Sénégal : Karim Wade et la guerre du pétrole
Une cargaison de fuel qu’on ne peut pas décharger, des centrales électriques qui tournent au ralenti, des délestages… À Dakar, la marge de manœuvre de Karim Wade, le ministre de l’Énergie, se réduit.
Depuis deux mois, le tanker Green-Point est amarré non loin de Dakar. Dans son ventre, 33 000 tonnes de fuel attendent d’être déchargées. La Société nationale d’électricité (Senelec) manque de combustible pour approvisionner ses centrales, mais ne parvient pas à obtenir que la cargaison lui soit livrée. Résultat : de longs et fréquents délestages, et des clients exaspérés, qui, tout au long du mois de janvier, ont exprimé leur colère dans les rues de Dakar.
Les dessous de l’affaire : un vrai scénario de série B sur fond de surenchères politico-judiciaires. Dans les rôles principaux figurent Karim Wade, fils et ministre de l’Énergie du chef de l’État sénégalais, et Abdoulaye Diao, directeur de l’International Trading Oil and Commodities Corporation (Itoc, créé en 1985), un trader en pétrole aussi puissant que discret.
Fournisseur de nombre de pays africains (Nigeria, Bénin, Guinée-Bissau…), ce Sénégalais d’une soixantaine d’années a longtemps rechigné à travailler avec son propre pays, avant de conclure, fin mars 2010, un contrat avec la Senelec.
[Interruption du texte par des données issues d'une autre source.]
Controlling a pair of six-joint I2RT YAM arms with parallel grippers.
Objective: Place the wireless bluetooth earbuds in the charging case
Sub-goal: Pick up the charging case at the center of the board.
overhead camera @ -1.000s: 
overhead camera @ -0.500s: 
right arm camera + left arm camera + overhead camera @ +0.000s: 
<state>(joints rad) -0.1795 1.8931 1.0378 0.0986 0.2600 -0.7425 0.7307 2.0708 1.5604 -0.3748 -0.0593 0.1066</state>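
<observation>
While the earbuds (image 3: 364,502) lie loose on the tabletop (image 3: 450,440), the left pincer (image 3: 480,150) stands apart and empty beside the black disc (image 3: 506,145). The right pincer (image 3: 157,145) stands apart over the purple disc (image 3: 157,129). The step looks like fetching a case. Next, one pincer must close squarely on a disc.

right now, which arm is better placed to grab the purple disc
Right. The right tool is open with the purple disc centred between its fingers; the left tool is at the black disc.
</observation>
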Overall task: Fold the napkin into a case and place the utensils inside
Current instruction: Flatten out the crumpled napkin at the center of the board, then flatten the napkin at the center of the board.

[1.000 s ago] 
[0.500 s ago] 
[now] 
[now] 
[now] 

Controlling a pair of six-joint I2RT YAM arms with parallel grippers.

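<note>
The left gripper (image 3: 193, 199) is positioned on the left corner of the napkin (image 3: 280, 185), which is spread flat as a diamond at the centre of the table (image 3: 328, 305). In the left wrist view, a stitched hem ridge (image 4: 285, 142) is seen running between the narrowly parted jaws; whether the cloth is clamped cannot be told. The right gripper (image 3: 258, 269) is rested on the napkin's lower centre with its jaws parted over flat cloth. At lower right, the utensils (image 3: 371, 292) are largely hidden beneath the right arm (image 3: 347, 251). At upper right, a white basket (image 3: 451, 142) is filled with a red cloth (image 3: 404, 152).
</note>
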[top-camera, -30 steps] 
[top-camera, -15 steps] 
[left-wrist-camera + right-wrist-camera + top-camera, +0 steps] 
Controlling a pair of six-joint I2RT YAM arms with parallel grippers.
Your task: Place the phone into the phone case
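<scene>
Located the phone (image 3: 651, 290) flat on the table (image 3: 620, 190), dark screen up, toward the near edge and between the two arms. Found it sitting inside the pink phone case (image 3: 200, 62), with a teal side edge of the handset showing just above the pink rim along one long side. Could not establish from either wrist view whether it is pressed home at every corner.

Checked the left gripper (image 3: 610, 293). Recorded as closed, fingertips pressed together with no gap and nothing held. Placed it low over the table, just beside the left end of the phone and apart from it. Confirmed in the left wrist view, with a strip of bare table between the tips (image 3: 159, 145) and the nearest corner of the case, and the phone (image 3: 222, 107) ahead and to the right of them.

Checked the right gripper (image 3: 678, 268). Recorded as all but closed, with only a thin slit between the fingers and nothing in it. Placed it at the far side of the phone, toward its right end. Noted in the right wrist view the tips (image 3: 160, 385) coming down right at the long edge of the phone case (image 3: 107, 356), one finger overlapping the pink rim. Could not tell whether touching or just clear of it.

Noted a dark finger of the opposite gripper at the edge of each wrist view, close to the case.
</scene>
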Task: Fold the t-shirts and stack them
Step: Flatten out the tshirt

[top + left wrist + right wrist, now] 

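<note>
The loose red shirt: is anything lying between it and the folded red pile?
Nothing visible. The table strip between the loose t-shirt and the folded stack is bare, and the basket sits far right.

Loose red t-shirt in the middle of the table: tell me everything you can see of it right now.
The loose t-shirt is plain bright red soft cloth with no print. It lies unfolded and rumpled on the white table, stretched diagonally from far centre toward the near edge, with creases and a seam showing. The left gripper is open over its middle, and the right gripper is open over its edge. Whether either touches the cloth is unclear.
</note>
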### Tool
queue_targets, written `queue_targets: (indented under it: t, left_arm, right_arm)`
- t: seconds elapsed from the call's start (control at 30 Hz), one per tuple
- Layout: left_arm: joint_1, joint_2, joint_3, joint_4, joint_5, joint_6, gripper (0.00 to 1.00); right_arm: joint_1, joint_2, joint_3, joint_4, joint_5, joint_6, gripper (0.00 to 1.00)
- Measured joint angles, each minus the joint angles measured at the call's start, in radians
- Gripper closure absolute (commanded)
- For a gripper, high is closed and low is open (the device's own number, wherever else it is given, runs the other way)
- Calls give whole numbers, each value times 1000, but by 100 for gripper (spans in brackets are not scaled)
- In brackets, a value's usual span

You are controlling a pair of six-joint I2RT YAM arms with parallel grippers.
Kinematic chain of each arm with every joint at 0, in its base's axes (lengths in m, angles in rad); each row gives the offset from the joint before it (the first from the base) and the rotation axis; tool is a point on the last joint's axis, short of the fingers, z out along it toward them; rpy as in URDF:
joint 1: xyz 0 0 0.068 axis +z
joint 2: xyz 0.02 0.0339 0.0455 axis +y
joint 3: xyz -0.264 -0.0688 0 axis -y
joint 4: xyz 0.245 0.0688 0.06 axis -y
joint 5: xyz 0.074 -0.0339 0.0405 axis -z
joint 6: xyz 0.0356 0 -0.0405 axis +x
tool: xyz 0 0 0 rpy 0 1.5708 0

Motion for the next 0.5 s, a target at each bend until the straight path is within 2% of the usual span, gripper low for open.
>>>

La société nationale, qui a besoin de 15 000 t de fuel par mois pour faire tourner ses centrales, ne peut s’en procurer que 7 000 auprès de la Société africaine de raffinage (SAR) et compte donc sur Itoc pour combler le déficit. Sauf que la dernière livraison d’Itoc remonte au mois de novembre. Depuis, plus rien. Son patron exige d’être payé.
Précieuse cargaison
En cause : un reliquat de 2,8 milliards de F CFA (4,3 millions d’euros) que la Senelec doit à son fournisseur. Après plusieurs demandes restées sans réponse, Itoc a réclamé, à l’arrivée en rade de Dakar du Green-Point, le 13 décembre dernier, des garanties de paiement (traites avalisées ou lettres de crédit) avant de le faire décharger. L’insistance de Karim Wade, qui a fait intervenir son président de père pour convaincre Abdoulaye Diao, n’y a rien fait. En désespoir de cause, le ministre de l’Énergie a proposé une solution médiane : le déchargement d’une partie du fuel pour dépanner la Senelec en attendant la mise en place des garanties. Sans plus de résultats. Le navire, amarré depuis le 10 janvier au terminal de Mbao, conserve sa précieuse cargaison – évaluée à environ 10 milliards de F CFA (environ 15 millions d’euros).
À cette question de facture non réglée se greffe un second problème : soucieuse de gagner du temps, la Senelec a demandé à faire tester le fuel avant même d’avoir obtenu qu’il ne soit déchargé. Un échantillon a donc été prélevé le 10 janvier par le laboratoire de la SAR. Sur les dix-sept critères évalués, deux (la viscosité et la densité) se sont révélés au-dessous des normes requises. La Senelec en a aussitôt déduit que le liquide n’était pas de bonne qualité et a porté plainte contre Itoc.
Bouc émissaire
L’intéressé s’est justifié en invoquant le long stationnement du navire et a exigé de procéder au réchauffement et à la remise en circulation du produit, avant un nouveau test, le 23 janvier, qui lui a donné raison. Sans convaincre le ministre de l’Énergie, qui, en accord avec Abdoulaye Diao, a fait effectuer le 2 février, en toute discrétion, un nouveau prélèvement destiné à être analysé en Norvège. Le verdict est tombé le 15 février : le fuel est de bonne qualité.
La guerre du pétrole est-elle désormais terminée ? Pas sûr… Les négociations se poursuivent d’arrache-pied. D’autant que, en plus de son dû, Itoc réclame à la Senelec 40 000 dollars par jour au titre des frais de stationnement du navire. Et compte ne pas renouveler le contrat, qui expire fin mars prochain. La question est sensible, et ses implications politiques et sociales, évidentes. L’entreprise refuse le rôle de bouc émissaire.